(WORK ORDER) Take the entries below and print, exactly, the stretch from the line containing "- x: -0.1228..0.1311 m" through the line containing "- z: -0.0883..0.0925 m", both included.

(PROVIDED RECORDS)
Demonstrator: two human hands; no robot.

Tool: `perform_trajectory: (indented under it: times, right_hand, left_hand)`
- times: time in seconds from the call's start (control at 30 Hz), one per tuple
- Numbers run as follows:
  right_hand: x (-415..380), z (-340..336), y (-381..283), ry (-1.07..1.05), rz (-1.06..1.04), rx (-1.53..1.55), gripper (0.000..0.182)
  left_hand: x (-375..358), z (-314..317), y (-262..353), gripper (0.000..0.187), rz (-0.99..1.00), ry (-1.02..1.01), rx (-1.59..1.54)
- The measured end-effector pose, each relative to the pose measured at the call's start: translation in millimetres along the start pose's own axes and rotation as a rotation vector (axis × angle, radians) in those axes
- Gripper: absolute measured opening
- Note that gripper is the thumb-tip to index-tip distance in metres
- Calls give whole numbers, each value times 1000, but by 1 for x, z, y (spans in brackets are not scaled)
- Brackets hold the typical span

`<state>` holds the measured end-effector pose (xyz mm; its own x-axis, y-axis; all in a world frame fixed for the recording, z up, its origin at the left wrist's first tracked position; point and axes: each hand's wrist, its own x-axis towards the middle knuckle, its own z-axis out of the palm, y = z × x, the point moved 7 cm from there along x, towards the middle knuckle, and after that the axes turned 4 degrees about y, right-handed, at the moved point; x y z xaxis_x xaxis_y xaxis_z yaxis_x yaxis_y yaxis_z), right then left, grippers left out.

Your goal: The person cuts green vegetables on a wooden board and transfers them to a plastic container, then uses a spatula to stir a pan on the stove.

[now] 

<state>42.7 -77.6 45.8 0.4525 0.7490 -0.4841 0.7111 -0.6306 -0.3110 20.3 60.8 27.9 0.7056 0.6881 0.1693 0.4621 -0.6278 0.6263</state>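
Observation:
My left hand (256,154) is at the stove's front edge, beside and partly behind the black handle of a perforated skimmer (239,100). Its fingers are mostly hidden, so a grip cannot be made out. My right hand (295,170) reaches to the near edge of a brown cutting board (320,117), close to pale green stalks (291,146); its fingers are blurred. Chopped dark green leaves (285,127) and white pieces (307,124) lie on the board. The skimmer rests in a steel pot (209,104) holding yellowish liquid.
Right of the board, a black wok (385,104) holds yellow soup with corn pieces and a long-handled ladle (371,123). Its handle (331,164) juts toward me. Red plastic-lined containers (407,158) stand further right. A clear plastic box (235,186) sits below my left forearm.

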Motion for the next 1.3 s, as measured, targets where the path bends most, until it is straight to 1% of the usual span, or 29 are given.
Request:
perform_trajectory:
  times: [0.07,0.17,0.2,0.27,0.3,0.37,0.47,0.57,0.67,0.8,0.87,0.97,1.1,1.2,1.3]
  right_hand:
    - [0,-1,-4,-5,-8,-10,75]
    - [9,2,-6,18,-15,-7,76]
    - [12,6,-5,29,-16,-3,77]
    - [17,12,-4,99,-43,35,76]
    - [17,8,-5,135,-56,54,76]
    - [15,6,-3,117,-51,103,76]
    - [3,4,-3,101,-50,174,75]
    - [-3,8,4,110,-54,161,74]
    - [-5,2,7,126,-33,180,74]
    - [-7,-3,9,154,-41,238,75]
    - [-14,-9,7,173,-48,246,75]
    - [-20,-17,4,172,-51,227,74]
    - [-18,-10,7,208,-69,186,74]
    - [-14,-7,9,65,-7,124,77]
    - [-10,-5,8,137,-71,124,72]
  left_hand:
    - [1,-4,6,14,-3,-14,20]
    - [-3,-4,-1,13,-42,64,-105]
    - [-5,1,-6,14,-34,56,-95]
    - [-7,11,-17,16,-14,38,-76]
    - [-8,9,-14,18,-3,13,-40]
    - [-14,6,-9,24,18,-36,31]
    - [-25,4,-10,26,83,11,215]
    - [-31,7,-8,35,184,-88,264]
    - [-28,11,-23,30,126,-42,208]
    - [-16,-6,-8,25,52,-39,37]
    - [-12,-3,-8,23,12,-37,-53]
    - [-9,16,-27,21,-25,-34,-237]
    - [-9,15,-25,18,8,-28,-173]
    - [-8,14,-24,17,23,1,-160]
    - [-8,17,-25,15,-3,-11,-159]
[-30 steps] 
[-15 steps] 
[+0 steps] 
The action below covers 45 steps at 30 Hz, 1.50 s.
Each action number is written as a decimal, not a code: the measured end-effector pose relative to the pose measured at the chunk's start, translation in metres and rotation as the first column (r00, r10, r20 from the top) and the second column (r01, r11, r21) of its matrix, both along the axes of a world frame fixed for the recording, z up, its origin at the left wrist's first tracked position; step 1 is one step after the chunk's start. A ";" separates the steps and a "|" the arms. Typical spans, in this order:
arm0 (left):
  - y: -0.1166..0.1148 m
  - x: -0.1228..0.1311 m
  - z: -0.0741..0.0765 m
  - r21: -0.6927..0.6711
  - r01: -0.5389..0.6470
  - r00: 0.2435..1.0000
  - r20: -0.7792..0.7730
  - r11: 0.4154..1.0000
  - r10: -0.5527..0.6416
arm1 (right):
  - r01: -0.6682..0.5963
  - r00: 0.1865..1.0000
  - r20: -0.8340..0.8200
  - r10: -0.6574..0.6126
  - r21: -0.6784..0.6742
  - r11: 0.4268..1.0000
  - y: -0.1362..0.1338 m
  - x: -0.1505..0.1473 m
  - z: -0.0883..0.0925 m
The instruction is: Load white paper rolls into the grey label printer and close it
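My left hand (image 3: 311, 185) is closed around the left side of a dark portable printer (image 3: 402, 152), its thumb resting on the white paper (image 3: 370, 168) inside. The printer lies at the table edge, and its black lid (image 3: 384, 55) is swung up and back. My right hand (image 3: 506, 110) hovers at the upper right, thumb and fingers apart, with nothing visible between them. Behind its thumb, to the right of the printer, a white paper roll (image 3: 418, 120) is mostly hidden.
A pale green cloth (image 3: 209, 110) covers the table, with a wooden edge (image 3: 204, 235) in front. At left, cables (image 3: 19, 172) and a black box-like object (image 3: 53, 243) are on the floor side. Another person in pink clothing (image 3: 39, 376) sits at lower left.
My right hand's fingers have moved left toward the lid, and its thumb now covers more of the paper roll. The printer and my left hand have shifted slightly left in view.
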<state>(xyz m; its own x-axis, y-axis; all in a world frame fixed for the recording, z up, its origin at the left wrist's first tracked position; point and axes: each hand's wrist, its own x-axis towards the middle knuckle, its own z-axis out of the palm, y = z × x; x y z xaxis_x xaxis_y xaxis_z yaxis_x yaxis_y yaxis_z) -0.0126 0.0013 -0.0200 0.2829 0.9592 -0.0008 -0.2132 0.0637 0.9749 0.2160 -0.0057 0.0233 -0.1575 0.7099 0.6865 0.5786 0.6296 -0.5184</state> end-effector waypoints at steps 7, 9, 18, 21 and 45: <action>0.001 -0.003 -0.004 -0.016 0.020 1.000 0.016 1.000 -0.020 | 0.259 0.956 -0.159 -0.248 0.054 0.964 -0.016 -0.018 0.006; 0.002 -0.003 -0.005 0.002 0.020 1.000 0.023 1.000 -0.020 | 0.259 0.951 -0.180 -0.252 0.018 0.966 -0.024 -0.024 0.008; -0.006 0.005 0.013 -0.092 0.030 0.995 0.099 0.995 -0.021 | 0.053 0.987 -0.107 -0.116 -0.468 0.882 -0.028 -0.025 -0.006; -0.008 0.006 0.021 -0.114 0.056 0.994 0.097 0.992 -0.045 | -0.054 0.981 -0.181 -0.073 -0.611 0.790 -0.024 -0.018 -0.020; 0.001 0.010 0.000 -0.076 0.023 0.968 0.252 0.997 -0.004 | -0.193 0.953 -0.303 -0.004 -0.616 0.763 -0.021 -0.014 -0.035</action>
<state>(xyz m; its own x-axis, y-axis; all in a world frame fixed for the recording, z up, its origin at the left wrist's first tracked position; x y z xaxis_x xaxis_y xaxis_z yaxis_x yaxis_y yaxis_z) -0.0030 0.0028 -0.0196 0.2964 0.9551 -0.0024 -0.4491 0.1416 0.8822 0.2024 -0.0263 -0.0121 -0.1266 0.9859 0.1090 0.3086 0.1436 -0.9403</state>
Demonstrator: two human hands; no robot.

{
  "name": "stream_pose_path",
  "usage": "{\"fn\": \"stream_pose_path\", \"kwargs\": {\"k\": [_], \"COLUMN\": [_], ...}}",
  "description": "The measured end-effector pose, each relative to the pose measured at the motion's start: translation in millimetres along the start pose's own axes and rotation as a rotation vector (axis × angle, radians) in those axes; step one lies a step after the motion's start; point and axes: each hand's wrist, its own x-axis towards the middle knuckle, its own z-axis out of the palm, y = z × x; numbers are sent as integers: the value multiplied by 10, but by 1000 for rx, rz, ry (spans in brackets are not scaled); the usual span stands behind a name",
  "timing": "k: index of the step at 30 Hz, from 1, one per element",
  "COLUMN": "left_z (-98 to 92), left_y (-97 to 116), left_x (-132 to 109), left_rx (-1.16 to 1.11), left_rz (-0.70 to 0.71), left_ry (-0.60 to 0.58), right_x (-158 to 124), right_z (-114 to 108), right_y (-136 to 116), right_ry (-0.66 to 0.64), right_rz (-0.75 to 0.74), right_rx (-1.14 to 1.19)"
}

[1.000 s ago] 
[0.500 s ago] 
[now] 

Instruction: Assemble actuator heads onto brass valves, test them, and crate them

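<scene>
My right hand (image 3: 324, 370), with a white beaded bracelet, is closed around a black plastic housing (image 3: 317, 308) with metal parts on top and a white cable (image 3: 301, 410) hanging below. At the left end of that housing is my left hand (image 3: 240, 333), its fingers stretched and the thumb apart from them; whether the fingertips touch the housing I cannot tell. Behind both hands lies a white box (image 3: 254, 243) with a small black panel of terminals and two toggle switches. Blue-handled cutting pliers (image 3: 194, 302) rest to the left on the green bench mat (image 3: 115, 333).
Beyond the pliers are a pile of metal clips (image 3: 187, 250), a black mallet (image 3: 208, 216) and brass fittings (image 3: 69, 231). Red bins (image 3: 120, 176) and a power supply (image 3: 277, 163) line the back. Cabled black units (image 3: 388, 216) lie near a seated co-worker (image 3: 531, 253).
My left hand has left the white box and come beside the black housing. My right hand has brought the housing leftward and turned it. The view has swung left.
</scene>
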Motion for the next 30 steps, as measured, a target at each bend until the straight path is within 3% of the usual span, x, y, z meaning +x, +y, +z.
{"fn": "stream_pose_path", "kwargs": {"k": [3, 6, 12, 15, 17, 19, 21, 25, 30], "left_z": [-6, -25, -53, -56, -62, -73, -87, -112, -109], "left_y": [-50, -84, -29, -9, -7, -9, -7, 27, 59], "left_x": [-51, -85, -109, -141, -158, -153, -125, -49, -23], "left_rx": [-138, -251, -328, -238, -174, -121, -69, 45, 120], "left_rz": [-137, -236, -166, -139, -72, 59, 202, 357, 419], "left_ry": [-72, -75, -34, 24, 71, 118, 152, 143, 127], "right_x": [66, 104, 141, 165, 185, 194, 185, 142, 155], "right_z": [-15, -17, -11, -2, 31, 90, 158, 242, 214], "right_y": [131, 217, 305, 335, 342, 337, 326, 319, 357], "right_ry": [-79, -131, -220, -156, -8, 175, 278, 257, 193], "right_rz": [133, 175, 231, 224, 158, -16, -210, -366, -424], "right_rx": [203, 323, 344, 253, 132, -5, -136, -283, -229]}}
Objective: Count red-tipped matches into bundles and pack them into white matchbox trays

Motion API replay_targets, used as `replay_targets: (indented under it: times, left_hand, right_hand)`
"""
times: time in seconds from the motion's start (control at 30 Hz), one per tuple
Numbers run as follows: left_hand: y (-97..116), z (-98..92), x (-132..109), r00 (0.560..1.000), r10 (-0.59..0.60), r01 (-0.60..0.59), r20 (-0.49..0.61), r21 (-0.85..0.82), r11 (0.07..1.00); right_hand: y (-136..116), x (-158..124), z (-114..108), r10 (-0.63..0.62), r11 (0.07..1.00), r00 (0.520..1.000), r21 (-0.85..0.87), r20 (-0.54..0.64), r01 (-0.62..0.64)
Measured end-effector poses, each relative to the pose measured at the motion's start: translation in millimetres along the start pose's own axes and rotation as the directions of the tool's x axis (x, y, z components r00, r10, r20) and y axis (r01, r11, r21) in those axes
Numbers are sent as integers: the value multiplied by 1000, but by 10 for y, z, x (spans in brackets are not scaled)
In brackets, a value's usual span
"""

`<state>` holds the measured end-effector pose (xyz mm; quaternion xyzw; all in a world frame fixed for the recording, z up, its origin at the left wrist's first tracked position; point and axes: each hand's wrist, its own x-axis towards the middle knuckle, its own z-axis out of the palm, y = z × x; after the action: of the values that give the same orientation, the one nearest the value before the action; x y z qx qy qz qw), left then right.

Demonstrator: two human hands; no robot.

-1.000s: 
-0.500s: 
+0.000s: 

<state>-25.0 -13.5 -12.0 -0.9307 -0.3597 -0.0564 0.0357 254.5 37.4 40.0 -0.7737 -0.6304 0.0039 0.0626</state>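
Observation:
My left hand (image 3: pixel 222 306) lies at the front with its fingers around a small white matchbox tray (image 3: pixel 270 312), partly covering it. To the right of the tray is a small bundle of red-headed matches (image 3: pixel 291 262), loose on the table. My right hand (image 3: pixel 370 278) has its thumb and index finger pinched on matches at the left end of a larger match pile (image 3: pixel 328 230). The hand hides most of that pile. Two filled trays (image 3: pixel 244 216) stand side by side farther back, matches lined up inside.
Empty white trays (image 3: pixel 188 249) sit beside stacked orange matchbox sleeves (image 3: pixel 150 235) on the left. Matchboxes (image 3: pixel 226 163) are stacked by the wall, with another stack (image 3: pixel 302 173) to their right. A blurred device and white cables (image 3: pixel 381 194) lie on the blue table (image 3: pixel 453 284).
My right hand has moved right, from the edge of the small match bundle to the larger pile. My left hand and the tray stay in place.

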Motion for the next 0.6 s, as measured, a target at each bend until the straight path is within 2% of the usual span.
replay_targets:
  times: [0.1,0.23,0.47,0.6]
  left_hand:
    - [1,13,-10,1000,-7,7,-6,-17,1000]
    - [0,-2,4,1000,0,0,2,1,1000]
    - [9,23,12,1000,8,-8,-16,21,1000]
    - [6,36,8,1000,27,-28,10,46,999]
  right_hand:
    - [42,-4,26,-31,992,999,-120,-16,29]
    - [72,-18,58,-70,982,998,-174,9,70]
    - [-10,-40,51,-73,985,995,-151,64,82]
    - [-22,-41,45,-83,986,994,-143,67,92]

(ANSWER AREA)
  - x: -0.1228..0.1311 m
  - z: -0.0741..0.0765 m
  - r21: -0.6927..0.6711
  - r01: -0.5389..0.6470
  - r00: 0.2435..1.0000
  - r20: -0.7792..0.7730
  - r11: 0.4154..1.0000
  - r10: -0.5527..0.6416
arm1 (right):
  - r01: -0.6682..0.5963
  - r00: 0.1865..1.0000
  - r20: -0.8340..0.8200
  - r10: -0.6574..0.6126
  - r21: -0.6784..0.6742
  - r11: 0.4268..1.0000
  - y: -0.1362..0.1338 m
  - x: -0.1505..0.1473 m
  - z: -0.0883..0.0925 m

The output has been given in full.